→ **What is being asked**
Search each line of the data for the word "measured"; copy every line where it is found.

→ **Records drawn from a dataset**
※ ※ ※
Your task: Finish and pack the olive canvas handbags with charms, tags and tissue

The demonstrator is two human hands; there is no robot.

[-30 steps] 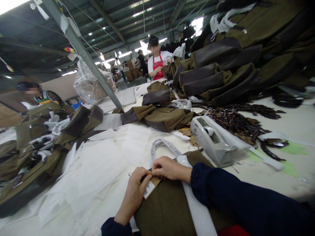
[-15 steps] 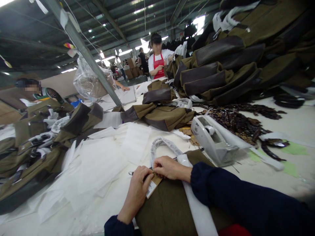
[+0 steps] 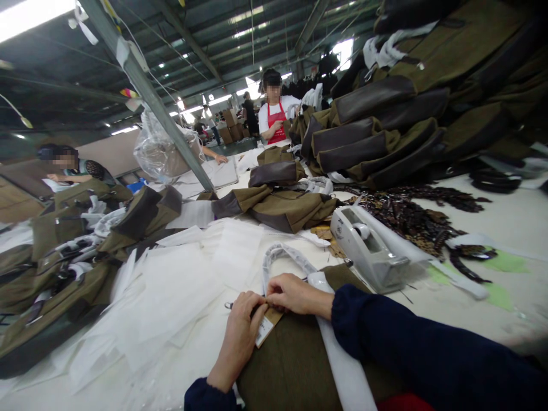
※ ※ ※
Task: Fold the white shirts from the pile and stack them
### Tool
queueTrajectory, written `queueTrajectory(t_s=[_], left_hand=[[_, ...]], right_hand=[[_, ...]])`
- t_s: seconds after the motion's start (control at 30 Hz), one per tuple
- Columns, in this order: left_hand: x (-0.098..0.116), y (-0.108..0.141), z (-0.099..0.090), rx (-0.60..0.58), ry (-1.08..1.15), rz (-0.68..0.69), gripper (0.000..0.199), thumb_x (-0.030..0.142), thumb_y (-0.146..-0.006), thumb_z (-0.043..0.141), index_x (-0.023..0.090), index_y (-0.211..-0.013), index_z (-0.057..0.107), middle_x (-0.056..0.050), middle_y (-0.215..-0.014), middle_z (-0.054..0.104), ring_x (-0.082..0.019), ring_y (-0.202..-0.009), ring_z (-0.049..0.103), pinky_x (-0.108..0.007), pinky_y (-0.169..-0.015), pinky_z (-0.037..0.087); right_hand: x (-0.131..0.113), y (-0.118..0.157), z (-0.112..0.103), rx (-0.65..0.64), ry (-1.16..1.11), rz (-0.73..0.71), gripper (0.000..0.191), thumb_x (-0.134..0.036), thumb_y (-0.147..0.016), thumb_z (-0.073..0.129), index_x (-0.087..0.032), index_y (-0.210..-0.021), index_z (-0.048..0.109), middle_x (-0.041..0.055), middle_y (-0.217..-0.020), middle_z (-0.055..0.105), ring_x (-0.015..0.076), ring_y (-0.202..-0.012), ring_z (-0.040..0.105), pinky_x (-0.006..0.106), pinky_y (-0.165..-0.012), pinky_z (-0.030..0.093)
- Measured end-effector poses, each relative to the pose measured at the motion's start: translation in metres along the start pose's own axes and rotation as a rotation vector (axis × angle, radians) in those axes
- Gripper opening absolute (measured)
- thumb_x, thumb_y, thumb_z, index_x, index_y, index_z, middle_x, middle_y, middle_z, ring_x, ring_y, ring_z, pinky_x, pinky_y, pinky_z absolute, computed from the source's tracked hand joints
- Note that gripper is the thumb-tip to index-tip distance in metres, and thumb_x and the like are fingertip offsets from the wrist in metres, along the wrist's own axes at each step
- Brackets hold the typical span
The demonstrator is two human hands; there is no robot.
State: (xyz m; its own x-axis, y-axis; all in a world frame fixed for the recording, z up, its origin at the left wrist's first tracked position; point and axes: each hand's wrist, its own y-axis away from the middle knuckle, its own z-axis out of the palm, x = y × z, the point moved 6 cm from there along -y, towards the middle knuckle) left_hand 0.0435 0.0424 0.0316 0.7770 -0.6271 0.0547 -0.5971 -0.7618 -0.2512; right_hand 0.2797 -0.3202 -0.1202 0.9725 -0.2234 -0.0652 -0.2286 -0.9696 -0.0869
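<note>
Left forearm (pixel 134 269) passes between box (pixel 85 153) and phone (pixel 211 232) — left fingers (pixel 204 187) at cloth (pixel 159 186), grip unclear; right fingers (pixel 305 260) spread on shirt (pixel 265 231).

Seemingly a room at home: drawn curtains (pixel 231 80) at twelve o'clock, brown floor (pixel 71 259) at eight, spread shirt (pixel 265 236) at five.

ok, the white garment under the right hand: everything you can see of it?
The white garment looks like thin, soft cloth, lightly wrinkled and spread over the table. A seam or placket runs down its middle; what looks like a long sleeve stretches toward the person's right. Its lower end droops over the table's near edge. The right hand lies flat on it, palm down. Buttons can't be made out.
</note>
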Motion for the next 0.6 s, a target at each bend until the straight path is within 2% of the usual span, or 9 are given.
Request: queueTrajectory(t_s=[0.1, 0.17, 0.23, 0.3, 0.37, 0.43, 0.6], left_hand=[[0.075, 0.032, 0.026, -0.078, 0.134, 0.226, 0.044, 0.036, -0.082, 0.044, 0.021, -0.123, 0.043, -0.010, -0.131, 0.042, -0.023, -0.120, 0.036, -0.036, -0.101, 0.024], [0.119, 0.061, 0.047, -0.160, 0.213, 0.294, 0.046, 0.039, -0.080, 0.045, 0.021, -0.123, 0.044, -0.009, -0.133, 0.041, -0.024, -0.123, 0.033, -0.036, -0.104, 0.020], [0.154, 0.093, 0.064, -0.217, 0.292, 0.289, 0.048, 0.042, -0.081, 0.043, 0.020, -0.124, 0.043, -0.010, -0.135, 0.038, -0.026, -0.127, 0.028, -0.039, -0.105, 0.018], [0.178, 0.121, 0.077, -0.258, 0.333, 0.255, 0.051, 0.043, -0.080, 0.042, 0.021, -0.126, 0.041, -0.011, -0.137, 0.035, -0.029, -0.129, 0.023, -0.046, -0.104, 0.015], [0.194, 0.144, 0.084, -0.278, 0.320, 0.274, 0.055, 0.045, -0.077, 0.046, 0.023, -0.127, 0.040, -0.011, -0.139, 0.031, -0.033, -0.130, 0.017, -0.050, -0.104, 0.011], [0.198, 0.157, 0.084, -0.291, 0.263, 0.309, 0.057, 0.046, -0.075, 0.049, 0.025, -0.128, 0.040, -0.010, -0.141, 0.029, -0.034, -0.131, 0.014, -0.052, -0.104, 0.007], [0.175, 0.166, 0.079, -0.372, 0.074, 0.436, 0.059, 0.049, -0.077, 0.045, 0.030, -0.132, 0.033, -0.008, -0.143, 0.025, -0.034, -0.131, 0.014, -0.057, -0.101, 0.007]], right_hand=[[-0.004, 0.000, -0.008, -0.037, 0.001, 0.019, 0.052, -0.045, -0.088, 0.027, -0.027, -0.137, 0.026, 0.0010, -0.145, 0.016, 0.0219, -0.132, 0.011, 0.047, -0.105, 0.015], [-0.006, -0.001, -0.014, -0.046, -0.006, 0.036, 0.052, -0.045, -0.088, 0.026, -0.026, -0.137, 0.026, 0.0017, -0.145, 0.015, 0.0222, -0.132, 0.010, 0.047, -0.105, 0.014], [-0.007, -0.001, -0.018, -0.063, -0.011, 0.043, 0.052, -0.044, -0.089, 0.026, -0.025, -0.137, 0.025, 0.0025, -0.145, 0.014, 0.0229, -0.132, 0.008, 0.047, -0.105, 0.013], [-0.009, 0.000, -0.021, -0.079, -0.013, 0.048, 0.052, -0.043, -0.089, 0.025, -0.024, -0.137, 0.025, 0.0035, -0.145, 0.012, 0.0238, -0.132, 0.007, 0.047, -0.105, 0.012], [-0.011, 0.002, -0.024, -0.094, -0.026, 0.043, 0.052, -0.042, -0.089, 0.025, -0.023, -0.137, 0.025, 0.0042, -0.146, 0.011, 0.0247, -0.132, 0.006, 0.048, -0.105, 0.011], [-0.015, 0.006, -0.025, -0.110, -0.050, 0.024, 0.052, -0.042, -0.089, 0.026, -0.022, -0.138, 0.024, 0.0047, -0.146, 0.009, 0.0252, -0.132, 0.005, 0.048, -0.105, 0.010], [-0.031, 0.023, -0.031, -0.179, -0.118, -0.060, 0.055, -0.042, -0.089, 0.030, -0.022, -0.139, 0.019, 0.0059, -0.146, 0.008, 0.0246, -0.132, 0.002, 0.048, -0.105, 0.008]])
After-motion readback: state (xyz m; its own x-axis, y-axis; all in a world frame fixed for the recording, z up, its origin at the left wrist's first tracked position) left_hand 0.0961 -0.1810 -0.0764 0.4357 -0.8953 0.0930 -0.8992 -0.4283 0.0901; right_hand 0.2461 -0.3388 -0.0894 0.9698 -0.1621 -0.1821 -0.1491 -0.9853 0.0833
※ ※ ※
→ **Result below**
- Measured end-effector poses, each relative to the pose measured at the motion's start: translation in metres along the start pose's own axes and rotation as a rotation vector (axis × angle, radians) in those axes
- Gripper opening absolute (measured)

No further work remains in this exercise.